The turmoil in the US after the recent Presidential elections may shock many people, but a simple Google search will help you understand that this is par for the course after almost every election. There are recounts, protests, lawsuits and fraud complaints every time. Recall the almost weeklong protests in major US cities after Trump’s shock election in 2016. Usually, this is all loser’s dramatics and peters out after a short time. But there is a difference this time – it is being personally fueled by the sitting President himself by tweeting and spreading brazen lies about widespread election fraud without providing an iota of evidence or proof. That too is par for the course given Trump’s love for falsehood and hyperbole. Even his reaction was expected to a certain extent because first and foremost, he hates losing and second, he hates losing to a person he calls Sleepy Joe!

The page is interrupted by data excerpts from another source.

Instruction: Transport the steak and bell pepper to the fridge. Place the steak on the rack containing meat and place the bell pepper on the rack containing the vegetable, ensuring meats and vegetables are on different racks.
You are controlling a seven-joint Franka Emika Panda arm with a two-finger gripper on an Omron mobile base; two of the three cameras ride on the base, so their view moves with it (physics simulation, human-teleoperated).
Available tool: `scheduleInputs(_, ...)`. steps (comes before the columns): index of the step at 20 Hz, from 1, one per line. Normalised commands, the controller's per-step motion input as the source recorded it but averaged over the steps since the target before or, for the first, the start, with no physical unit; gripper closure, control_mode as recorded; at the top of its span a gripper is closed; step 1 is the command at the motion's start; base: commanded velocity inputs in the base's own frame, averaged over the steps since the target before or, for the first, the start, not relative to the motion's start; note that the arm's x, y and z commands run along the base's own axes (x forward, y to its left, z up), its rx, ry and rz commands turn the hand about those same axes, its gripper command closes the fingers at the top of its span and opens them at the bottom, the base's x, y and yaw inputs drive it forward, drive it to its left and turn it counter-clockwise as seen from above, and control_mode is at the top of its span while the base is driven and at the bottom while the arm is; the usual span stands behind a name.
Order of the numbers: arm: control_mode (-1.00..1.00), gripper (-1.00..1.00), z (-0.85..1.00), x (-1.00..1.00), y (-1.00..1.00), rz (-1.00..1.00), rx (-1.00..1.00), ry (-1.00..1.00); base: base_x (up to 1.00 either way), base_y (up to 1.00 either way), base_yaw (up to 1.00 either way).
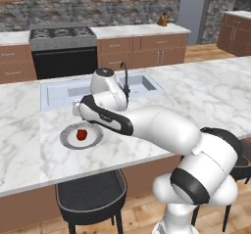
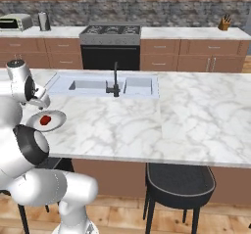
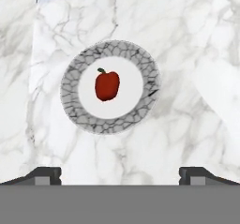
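The bell pepper (image 3: 107, 85) sits alone at the centre of a round plate (image 3: 151, 84) with a crackled grey rim, upper middle of the hand view, its green stem toward the frame's upper left and its body running down from there. The gripper (image 3: 120, 174) hangs above it with jaws spread wide and nothing between them, the pepper lying ahead of the fingertips and slightly left of their midline. Bare marble counter (image 1: 196, 96) surrounds the plate; the sink (image 1: 63, 93) lies beyond it, the counter's front edge near.
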Motion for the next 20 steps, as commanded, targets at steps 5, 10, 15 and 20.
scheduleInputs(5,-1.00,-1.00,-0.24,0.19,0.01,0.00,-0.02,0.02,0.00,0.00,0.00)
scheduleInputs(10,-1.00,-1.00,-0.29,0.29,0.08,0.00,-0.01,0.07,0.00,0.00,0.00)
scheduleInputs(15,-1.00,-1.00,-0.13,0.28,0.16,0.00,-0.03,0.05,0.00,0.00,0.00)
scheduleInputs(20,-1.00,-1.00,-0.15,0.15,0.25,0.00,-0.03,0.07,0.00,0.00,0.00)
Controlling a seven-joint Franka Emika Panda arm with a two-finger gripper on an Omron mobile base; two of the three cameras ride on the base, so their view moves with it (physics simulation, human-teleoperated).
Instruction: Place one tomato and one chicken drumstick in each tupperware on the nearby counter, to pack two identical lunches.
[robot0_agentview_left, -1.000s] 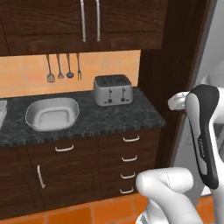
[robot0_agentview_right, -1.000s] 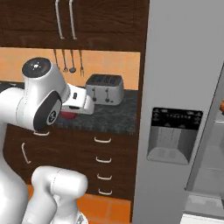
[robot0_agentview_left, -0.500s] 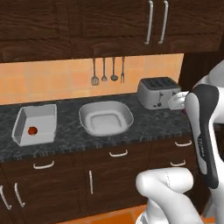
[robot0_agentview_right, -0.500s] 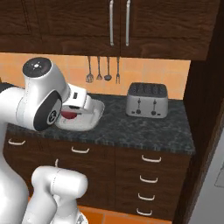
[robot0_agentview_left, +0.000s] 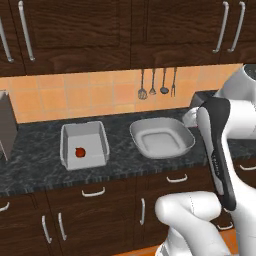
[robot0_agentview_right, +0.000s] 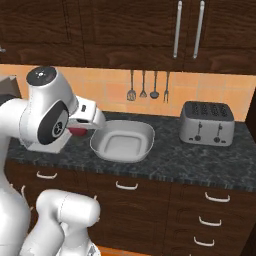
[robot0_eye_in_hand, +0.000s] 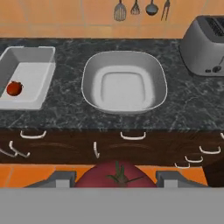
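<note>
Tool (robot0_eye_in_hand: 116, 181) is closed on a tomato (robot0_eye_in_hand: 116, 175): in the hand view the red ball with its green stem sits between the two dark finger tips at the bottom edge. In the right base view a sliver of red (robot0_agentview_right: 77, 131) shows under the white hand, just left of the rounded tub.

Second tomato (robot0_agentview_left: 79, 152) lies inside the rectangular tupperware (robot0_agentview_left: 102, 142), toward its left part in the hand view (robot0_eye_in_hand: 14, 88). Nothing else visible in that tub.

Rounded tupperware (robot0_agentview_left: 185, 137) sits on the worktop (robot0_agentview_left: 35, 167) to the right of the rectangular one, near it but not touching. Its inside looks bare in all three views (robot0_agentview_right: 146, 131) (robot0_eye_in_hand: 89, 76).

In the hand view the held tomato is off the worktop, in front of the drawer fronts, roughly in line with the rounded tub's centre. The rectangular tub (robot0_eye_in_hand: 48, 57) is off to the left.

Steel toaster (robot0_agentview_right: 207, 122) stands on the worktop right of the rounded tub, well apart from it. Four utensils (robot0_agentview_right: 148, 86) hang on the orange tile wall behind the rounded tub. Drawers and doors with curved silver handles (robot0_agentview_right: 127, 186) run below the worktop. A dark grey box (robot0_agentview_left: 6, 122) stands at the worktop's far left in the left base view; cannot tell what it is.
</note>
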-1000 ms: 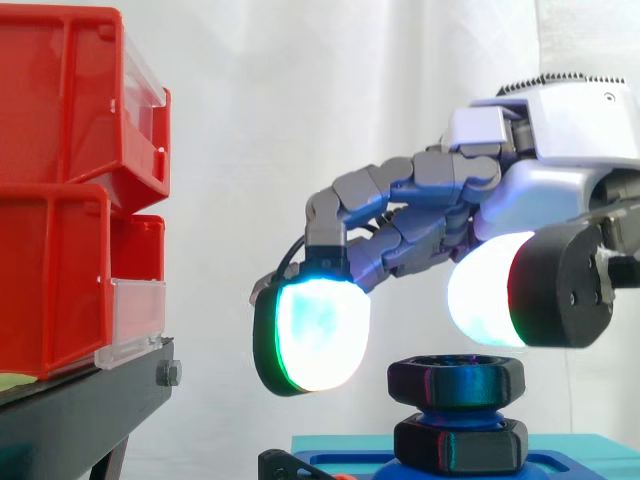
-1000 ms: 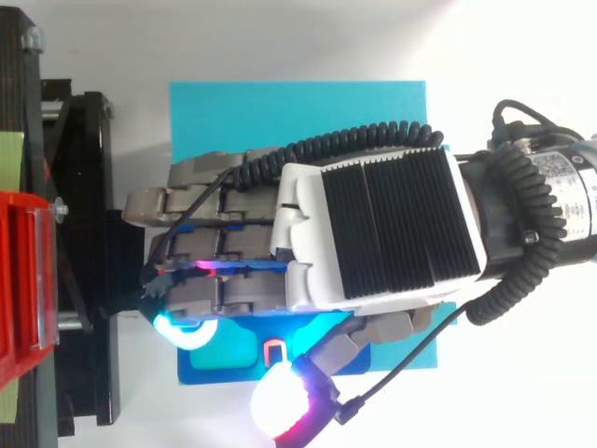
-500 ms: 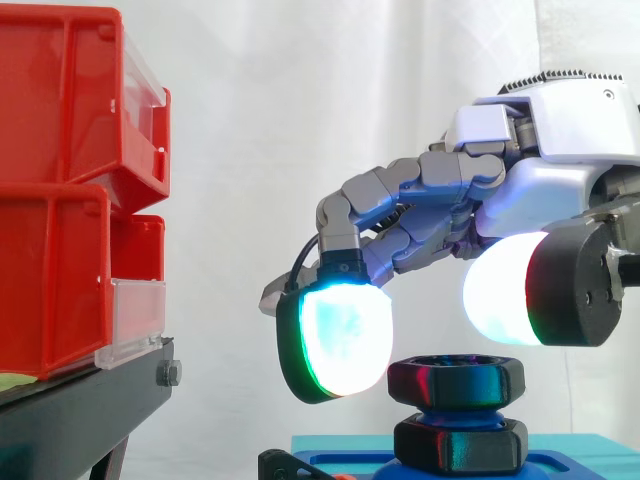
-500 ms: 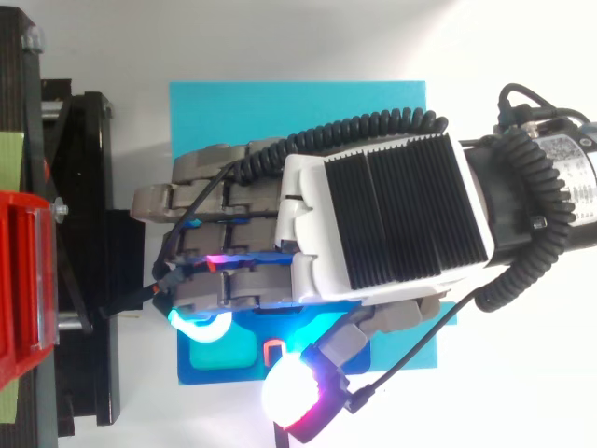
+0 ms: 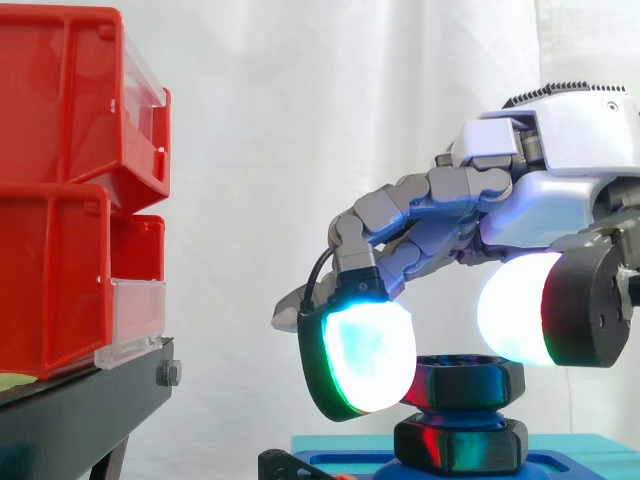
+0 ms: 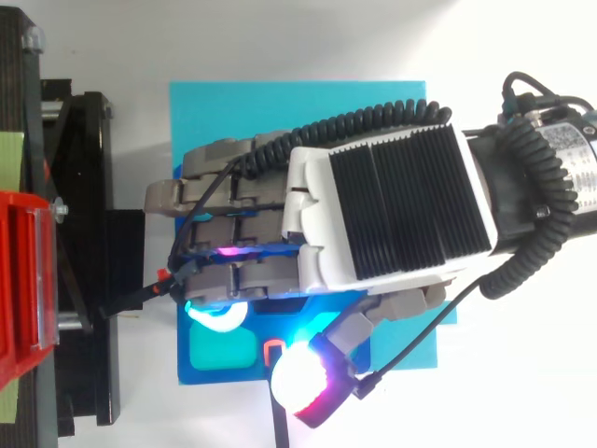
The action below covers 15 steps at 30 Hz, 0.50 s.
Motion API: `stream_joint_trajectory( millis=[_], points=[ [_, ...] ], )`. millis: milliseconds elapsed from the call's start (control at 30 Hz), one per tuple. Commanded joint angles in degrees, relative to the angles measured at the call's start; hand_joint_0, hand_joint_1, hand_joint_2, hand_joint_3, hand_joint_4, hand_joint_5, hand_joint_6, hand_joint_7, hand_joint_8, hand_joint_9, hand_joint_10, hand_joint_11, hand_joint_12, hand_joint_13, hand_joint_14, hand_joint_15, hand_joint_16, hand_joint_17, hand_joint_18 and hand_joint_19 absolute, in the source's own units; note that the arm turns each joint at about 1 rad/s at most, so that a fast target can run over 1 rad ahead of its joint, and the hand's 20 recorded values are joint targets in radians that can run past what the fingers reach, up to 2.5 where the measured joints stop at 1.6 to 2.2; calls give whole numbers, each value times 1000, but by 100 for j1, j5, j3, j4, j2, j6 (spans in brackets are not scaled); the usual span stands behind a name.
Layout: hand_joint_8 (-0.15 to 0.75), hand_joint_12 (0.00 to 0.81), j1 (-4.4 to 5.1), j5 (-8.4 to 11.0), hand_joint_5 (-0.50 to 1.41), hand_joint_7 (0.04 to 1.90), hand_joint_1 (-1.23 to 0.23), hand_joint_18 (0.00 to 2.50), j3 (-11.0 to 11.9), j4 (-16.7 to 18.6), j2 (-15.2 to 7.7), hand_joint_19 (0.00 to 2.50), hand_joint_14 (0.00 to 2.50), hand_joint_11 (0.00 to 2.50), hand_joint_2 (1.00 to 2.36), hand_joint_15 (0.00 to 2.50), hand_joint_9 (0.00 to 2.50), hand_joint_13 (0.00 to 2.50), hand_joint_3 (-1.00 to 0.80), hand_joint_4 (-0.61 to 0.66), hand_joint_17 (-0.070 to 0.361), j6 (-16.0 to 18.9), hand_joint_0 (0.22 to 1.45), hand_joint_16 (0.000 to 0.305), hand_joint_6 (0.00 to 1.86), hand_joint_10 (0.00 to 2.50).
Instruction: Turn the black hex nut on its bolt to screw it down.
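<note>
The black hex nut (image 5: 470,385) sits high on a blue bolt, above a second black nut (image 5: 460,445) at the bolt's foot. The bolt stands on a blue base (image 6: 201,373) on a teal board (image 6: 280,107). My hand (image 5: 540,200) hangs over the nut with its fingers bent. One glowing finger pad (image 5: 365,355) is level with the nut at its left edge. The thumb pad (image 5: 520,310) hangs just above the nut's right top. A gap stays between the pads, and I see no grip on the nut. From above, the hand (image 6: 382,215) covers the nut.
Stacked red bins (image 5: 70,200) rest on a black stand (image 5: 80,410) to the left, well apart from the hand. The stand's black frame (image 6: 84,243) borders the teal board's left side. A white curtain hangs behind.
The hand has shifted right and lower. The finger pad has dropped from above and left of the nut to its left edge; the thumb pad has come closer to the nut's top.
</note>
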Motion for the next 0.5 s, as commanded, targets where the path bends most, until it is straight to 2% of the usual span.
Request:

He also knows that the outside world is waiting for him and members of his family, and a host of lawsuits have been readied, calibrated and primed to descend on them the moment they step out of the White House. In a way, he is not only fighting to stay in the Presidency but also to stay out of jail.
But what is surprising is that Republicans on the whole are not only supporting his false accusations but helping to enforce and spread the lies and fake allegations of election fraud. It would seem that these veteran Congressmen with long and often sterling reputations have suddenly lost their spine and moral rectitude to a man who has none of those qualities himself.
But it is not so simple.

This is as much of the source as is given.